* Work instructions
Of the lines below, write out exactly those from the line with "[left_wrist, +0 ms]" through the line with "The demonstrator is", both included, and skip the rest.

* Recorded information
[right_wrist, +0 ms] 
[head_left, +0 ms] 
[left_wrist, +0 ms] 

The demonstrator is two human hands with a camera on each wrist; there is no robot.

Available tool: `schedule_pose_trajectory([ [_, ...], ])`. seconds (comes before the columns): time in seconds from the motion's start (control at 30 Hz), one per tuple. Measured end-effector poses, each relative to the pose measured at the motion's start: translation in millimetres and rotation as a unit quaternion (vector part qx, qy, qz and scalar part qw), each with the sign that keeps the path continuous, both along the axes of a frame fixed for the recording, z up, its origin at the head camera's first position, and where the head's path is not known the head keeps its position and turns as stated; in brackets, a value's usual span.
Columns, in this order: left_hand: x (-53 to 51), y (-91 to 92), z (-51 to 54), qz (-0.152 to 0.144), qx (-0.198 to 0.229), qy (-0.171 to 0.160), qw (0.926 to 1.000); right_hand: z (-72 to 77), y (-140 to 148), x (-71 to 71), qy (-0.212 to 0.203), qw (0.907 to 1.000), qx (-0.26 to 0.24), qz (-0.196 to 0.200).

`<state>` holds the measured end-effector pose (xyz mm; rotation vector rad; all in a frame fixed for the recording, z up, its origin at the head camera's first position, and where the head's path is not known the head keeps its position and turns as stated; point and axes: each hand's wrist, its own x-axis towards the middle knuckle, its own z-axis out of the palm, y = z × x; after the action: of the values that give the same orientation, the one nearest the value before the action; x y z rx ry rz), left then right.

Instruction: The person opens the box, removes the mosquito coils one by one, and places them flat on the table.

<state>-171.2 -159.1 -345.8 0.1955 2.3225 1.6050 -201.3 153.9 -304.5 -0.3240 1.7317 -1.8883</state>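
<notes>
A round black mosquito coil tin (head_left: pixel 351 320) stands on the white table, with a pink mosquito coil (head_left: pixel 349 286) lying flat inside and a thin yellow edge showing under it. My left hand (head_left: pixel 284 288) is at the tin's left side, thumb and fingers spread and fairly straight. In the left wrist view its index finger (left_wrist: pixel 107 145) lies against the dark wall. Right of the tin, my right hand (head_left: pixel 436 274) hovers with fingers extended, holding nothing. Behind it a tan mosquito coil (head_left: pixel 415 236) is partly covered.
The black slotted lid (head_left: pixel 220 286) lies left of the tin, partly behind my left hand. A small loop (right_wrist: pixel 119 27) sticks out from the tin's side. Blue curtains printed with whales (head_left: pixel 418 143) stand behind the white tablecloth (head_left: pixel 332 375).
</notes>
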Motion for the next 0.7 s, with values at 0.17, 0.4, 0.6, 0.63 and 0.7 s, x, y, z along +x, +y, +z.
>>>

* Written answer
[left_wrist, +0 ms] 

The demonstrator is two human hands with a camera on each wrist; there is no robot.

The output has been completed.